_WORK TO BE COMPLETED:_ Pictures stay out of the output. Return exactly the lines below from the one with "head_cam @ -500" down to the one with "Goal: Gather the", both included, and nothing more.
*** Opening PROVIDED DATA ***
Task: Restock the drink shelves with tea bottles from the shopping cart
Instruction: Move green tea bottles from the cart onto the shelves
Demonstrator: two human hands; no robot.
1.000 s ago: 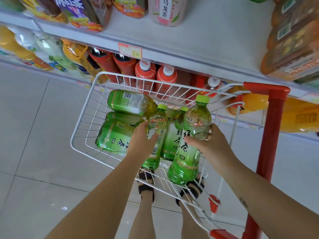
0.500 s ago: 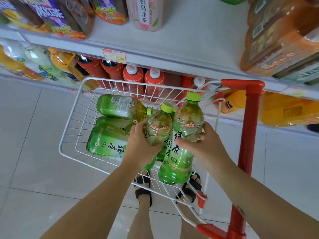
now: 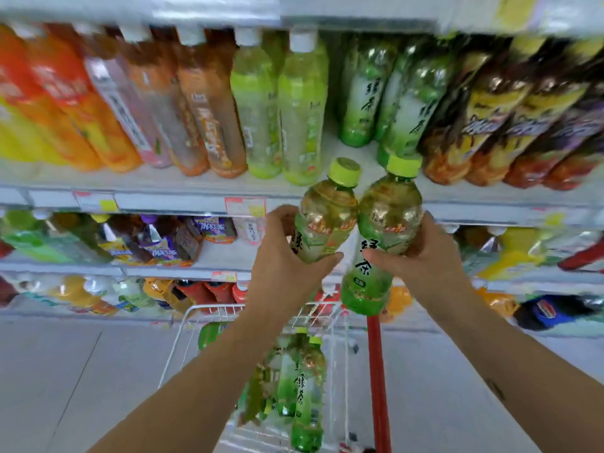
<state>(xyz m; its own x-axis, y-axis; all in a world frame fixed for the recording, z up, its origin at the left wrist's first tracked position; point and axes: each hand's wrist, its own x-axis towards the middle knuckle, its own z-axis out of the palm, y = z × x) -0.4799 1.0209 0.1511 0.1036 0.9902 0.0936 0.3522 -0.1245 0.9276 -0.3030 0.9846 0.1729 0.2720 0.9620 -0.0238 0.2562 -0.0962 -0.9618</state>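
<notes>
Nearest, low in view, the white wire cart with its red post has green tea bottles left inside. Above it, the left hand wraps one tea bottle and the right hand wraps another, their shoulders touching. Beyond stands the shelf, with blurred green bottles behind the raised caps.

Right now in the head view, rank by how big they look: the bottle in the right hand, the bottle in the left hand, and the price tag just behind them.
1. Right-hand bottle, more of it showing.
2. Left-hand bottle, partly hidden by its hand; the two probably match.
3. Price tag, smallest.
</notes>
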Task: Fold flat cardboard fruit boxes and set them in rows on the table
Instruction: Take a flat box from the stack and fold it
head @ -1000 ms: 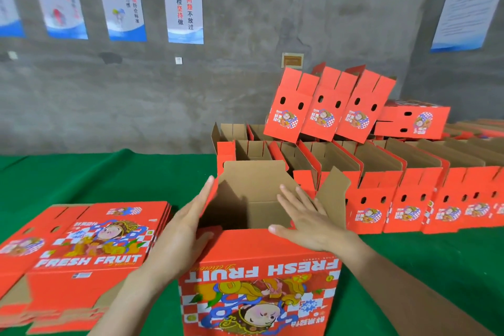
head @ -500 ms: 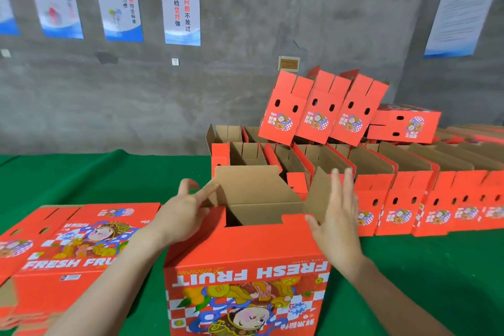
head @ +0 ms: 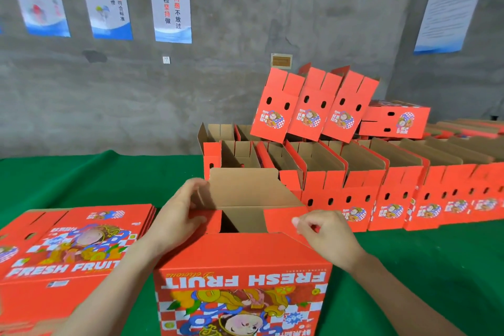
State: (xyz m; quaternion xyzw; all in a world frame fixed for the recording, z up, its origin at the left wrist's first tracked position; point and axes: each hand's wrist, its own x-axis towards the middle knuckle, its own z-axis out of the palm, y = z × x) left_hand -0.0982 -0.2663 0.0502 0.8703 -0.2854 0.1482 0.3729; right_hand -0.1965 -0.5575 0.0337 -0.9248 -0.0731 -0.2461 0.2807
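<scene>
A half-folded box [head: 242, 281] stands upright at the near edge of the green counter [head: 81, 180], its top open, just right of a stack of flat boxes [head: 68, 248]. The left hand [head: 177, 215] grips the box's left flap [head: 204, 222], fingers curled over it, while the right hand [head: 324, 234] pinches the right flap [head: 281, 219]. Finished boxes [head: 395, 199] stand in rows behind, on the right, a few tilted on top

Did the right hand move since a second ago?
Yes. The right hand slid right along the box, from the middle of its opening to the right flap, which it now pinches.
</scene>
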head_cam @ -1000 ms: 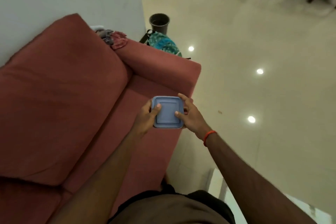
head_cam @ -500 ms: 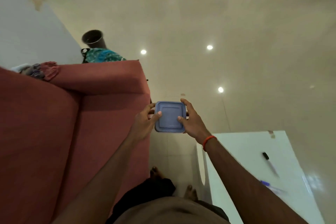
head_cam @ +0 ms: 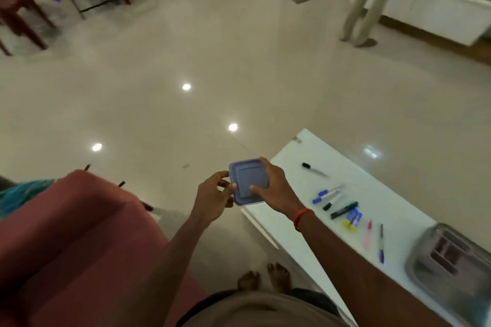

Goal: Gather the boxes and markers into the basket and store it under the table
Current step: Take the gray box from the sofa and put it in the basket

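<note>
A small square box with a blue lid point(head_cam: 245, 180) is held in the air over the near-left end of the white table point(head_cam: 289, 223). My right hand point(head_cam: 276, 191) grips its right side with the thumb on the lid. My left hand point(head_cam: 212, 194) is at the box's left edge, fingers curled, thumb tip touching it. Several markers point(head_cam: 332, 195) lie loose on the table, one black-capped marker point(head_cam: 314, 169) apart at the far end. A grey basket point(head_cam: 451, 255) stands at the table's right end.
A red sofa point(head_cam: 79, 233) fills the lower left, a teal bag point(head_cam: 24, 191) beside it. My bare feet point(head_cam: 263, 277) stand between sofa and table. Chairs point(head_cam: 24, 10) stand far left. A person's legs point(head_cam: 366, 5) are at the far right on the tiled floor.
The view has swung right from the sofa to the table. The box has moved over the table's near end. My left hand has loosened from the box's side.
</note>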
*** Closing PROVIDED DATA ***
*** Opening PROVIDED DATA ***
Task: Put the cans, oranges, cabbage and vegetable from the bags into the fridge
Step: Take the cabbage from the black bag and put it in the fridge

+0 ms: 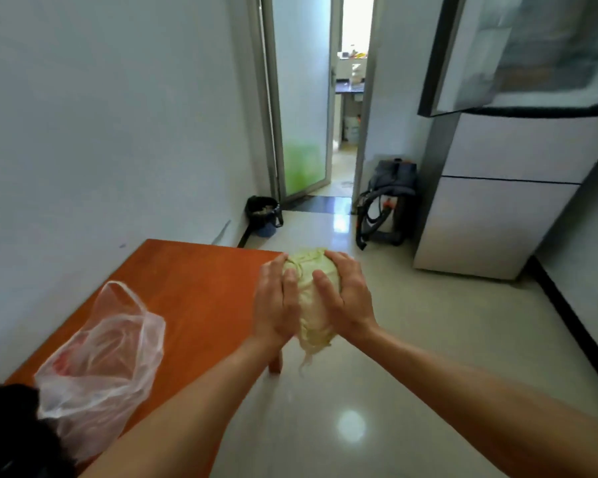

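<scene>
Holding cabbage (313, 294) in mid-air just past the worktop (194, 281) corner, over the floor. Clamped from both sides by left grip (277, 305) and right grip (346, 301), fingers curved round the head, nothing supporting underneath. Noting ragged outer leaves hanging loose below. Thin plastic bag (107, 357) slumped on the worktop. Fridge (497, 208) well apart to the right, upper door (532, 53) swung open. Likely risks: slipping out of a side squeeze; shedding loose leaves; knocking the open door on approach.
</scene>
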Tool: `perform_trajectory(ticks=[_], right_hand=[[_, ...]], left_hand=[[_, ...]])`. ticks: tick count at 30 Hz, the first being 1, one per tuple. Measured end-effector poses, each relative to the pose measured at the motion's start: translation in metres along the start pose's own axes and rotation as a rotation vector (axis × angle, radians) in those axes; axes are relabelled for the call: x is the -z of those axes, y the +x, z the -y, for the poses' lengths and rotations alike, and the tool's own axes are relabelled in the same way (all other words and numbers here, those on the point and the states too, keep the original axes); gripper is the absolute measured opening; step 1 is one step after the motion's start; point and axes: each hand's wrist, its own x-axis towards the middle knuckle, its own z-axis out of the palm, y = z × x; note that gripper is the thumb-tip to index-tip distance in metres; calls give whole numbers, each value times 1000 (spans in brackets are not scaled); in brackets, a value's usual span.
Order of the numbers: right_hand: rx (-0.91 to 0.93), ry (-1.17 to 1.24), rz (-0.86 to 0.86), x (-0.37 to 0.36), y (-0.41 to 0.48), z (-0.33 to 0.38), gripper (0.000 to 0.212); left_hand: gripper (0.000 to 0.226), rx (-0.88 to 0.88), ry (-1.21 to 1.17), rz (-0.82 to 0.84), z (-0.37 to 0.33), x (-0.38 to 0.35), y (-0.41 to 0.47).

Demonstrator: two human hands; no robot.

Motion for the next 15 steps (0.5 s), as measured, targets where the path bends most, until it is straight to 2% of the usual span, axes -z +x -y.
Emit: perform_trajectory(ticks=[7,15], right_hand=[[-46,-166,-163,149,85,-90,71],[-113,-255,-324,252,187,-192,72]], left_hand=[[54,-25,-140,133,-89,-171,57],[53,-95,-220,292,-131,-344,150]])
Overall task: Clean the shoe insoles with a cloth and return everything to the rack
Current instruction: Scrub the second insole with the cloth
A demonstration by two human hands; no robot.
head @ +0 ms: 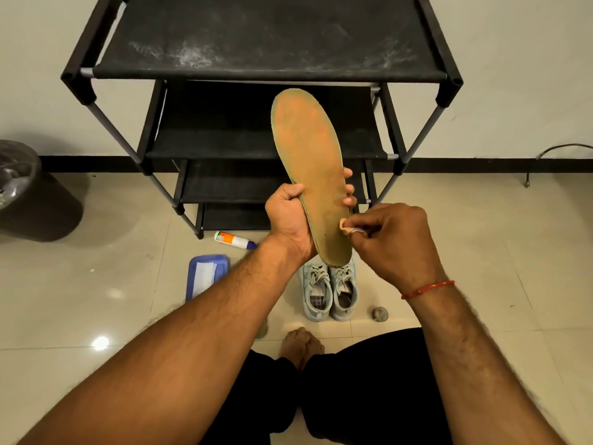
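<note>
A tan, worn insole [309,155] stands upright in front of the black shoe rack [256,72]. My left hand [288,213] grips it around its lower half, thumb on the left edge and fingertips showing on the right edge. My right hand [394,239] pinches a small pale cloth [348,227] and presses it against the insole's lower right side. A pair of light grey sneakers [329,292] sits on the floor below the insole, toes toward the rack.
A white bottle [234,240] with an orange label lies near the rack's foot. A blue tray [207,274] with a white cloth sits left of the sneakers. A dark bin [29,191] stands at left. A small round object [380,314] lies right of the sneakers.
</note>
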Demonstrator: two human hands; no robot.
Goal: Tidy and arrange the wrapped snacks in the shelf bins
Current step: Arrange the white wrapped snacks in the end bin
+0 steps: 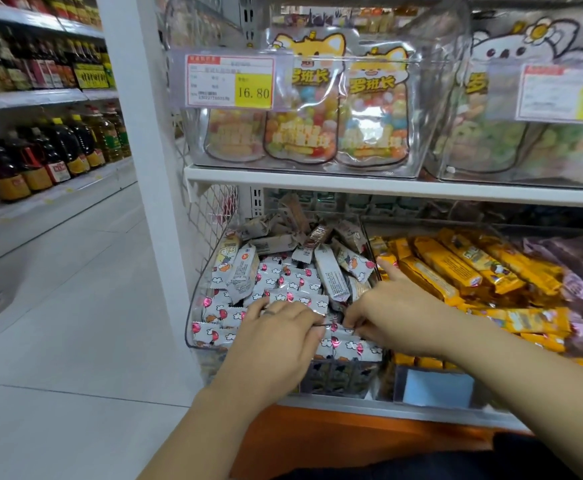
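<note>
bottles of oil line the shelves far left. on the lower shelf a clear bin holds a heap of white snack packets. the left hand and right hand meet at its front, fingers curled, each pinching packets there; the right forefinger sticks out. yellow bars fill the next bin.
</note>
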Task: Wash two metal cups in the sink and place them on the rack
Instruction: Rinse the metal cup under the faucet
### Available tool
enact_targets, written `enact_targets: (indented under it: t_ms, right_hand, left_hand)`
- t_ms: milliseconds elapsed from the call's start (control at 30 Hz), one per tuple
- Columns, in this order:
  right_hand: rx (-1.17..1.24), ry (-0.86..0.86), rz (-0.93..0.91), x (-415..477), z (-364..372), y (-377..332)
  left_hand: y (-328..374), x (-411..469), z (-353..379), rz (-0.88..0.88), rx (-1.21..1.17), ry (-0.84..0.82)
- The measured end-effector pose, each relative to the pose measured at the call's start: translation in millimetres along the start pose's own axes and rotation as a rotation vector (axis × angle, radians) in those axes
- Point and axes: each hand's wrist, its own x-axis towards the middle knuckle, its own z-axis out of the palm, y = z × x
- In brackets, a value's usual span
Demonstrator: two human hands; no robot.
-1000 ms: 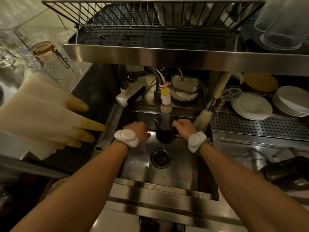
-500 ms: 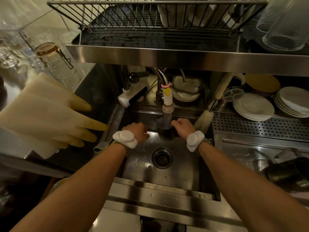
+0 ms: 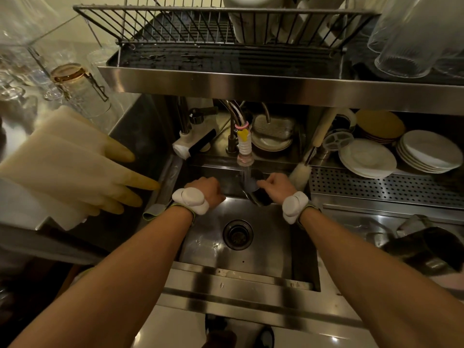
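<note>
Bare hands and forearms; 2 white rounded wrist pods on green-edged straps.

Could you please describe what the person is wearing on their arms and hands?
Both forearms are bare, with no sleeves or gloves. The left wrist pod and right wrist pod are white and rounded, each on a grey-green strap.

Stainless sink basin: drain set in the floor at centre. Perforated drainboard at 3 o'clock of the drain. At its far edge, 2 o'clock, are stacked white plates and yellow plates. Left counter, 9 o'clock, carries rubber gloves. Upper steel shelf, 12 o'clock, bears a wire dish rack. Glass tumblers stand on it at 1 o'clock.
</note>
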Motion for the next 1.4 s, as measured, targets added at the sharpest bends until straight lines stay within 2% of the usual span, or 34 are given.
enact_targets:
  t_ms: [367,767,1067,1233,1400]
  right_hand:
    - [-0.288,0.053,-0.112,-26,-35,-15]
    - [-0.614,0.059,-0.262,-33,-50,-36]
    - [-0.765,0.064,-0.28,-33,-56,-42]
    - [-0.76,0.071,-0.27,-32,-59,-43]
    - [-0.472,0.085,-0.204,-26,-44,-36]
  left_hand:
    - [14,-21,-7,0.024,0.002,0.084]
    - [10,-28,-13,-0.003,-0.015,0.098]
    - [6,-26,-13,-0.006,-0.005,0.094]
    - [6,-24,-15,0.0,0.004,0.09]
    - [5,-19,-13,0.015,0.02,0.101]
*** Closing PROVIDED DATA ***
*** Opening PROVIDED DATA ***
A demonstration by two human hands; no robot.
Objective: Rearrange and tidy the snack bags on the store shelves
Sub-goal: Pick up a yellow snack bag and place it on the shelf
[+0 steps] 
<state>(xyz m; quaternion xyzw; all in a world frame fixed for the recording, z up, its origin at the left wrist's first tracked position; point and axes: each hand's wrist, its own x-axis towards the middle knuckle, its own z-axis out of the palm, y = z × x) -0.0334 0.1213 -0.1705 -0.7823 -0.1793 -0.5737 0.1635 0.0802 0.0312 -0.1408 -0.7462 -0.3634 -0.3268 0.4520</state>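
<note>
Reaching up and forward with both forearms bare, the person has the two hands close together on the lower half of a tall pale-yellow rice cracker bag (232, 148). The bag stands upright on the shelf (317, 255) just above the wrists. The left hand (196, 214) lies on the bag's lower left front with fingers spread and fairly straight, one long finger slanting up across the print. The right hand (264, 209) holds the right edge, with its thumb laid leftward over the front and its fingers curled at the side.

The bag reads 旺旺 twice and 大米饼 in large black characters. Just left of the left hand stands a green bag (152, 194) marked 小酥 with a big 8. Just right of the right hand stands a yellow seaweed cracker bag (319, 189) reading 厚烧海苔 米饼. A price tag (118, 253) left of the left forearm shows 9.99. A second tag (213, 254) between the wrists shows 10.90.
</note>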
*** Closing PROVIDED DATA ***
_EXPECTED ANSWER:_
head_cam @ -500 ms: 
head_cam @ +0 ms: 

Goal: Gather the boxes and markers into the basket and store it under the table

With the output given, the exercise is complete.